Since 2002, AMURT in Burkina Faso has cooperated with the department of health to provide primary health care to the remote villages through the training of village health promoters and the Safe Motherhood and Midwifery program. Dada put his energy into expanding this program onto another level. He also arranged an ambulance for the Deou hospital. The last ambulance, also given by AMURT, had been stolen by desert pirates more than six years before. In the remote areas, a means to bring the seriously ill to hospital saves lives.
Following the famine in the Sahel regions of Burkina Faso and Niger in 2005, Dada resumed the cereal bank program for food security. Failing rains threatened the area with famine once again in 2006.
Dada spent about 15 years in Burkina Faso in total, concentrating his energies in the remote desert communities in Oudalan province, with his headquarters in Deou. In this area Dada made a profound impact on the communities. He loved and respected the people there and in turn was known and loved throughout dozens of villages.
At the memorial service in Deou, the depth of the people’s feelings for Dada was overwhelming. Delegations came from every section of the community. The first to come was the representatives from the Mosque, with whom dada had always shared a deep feeling of spiritual unity and loyalty. The association of cooperatives, the women’s cooperative (which Dada had helped to start), the traditional chief and his entourage, the local government, all the civil servants, including army, customs, police, education, agriculture etc., sent their representatives to offer their condolences and speak about their feelings for Dada.

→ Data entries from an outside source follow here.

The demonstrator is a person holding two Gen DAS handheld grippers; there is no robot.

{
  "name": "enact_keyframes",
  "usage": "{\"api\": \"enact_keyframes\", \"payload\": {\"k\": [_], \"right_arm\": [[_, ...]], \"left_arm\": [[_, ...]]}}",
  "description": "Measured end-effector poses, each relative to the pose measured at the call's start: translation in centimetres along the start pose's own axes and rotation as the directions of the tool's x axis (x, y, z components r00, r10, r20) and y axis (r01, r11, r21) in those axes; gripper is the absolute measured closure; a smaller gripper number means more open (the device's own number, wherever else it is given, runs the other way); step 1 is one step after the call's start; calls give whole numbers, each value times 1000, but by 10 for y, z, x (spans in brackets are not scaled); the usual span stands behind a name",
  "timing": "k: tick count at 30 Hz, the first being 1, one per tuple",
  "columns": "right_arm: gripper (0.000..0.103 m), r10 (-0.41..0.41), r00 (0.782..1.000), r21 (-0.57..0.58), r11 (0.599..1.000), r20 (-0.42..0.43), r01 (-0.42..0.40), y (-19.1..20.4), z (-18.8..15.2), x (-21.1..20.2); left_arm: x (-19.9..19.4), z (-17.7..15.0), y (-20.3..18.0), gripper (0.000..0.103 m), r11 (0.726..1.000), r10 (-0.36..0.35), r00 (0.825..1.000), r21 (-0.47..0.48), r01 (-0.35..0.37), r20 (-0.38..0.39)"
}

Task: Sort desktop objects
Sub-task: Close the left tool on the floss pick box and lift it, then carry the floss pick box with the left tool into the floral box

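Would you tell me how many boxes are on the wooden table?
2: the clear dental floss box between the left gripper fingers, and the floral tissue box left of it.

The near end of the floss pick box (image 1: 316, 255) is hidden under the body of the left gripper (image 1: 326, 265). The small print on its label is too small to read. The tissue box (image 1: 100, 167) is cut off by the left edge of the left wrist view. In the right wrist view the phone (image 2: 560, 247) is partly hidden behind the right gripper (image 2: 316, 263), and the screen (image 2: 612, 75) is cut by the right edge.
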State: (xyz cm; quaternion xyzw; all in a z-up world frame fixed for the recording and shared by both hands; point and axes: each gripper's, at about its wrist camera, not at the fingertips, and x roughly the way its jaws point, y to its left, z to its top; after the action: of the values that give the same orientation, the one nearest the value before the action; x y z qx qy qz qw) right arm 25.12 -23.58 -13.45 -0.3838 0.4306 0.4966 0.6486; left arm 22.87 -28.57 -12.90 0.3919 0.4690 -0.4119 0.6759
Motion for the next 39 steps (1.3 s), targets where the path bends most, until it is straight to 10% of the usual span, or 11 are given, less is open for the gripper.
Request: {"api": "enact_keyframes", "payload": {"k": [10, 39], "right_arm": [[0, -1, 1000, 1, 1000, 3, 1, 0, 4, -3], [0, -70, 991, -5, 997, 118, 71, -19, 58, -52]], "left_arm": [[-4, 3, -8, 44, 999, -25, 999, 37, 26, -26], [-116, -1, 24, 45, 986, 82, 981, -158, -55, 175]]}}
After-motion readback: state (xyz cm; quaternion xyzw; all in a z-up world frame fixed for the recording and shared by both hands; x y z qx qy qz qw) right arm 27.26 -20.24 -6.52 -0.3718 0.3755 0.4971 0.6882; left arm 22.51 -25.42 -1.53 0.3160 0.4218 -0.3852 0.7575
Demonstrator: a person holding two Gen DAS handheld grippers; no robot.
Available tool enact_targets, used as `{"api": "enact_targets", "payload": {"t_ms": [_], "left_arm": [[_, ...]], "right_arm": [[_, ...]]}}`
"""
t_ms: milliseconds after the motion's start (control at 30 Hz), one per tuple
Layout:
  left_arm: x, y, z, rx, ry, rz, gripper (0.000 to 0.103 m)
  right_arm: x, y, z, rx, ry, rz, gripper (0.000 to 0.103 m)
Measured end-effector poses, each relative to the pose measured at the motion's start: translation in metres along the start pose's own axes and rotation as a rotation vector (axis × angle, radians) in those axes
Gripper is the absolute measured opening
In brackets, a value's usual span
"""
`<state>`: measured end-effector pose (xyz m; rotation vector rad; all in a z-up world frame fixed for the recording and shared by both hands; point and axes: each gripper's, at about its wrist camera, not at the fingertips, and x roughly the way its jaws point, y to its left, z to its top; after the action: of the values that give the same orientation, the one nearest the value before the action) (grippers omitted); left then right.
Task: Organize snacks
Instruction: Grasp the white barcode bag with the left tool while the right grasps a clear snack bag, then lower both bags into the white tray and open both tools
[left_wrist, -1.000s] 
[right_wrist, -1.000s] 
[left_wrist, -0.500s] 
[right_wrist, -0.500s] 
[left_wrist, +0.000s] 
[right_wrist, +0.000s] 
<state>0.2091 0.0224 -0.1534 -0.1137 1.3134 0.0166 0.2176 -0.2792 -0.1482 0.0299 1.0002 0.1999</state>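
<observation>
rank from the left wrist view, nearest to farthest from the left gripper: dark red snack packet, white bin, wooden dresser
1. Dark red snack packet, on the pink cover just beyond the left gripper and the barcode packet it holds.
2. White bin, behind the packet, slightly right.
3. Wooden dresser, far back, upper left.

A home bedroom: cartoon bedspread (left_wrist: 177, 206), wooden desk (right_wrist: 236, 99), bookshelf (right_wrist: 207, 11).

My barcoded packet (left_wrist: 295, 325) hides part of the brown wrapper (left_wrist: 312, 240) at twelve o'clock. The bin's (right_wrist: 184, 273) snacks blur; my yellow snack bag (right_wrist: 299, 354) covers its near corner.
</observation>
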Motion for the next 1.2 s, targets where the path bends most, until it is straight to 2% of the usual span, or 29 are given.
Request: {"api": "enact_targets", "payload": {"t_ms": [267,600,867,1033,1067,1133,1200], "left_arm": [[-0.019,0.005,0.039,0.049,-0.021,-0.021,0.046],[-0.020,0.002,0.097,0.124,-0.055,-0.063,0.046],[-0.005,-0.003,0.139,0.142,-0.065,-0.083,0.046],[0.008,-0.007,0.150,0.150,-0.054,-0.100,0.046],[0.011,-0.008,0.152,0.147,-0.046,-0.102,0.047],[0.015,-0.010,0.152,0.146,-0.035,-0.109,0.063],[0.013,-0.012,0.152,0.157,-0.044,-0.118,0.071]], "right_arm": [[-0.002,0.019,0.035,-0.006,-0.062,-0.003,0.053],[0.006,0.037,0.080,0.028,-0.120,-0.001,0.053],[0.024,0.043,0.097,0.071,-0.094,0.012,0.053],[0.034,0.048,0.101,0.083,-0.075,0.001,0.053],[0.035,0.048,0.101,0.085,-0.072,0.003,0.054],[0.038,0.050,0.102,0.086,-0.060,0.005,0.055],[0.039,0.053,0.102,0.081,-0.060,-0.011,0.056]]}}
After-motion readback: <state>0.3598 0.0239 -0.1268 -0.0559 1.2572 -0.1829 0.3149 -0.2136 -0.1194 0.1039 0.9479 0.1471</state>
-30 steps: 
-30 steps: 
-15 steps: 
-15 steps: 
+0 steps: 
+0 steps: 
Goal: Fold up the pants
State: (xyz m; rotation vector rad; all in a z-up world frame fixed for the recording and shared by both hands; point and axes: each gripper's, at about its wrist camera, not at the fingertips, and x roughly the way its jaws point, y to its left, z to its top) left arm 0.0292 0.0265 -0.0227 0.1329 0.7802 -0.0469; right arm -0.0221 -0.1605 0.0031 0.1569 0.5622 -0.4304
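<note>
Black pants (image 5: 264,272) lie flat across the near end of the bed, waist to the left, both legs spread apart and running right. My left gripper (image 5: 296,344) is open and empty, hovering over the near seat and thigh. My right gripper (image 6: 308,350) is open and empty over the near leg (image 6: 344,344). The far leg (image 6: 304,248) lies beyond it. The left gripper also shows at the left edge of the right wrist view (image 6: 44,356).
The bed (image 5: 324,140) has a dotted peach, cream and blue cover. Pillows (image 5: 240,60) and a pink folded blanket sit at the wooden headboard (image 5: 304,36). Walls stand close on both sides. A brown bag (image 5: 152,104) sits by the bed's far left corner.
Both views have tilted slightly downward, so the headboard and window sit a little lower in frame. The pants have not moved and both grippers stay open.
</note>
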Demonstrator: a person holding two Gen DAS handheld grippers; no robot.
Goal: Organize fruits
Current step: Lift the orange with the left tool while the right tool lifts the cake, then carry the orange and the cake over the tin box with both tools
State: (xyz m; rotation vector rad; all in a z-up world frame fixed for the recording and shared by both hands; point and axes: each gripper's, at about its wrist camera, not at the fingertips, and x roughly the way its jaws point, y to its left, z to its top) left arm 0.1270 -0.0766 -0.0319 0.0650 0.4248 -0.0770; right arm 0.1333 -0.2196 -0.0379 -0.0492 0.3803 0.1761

Even the Catholic church, whose members in Deou can be counted on one hand, came to express their sympathies. The biggest contingent was from the health sector, represented by in-charges and staff from the medical centers in Deou, Gandafabou and Boulekessi, and all the village health promoters and village midwives that AMURT has trained over the last four years. Two midwives from Fadar Fadar, up near the Mali border, arrived the following day. They had journeyed on foot for two days to give their respects to Dada. Small delegations of two or three from many villages came to represent their communities.
Dozens of neighborhood women joined together and came as a group. Many told their stories about how Dada had helped them with medicines and saved the lives of their children, arranging medicines and sometimes emergency treatment and evacuation to the provincial hospital. An older man, who with Dada’s help had been trained to construct wells, was deeply moved. He told the story of how he was losing his sight and Dada had sent funds from the US for his operation. He said, “If love could save a person from death, Dada would live forever because he had so much love.” He told how he had felt desperate upon hearing the news of Dada’s accident, unable to even speak to his family. Many parents told of how Dada had paid for 80 poor school children to advance to the next class. In this area, with one of the highest illiteracy rates in the world, education is very precious.
Dada was a great personality in Ananda Marga; pioneering service work in remote areas and working with the poor and neglected on a grassroots level for true community development. His absence will be deeply felt. Le Pays, the leading daily newspaper in Ouagadougou, published Dada’s photo and obituary after his death. The headline read, “The Monk that Loved Burkina”.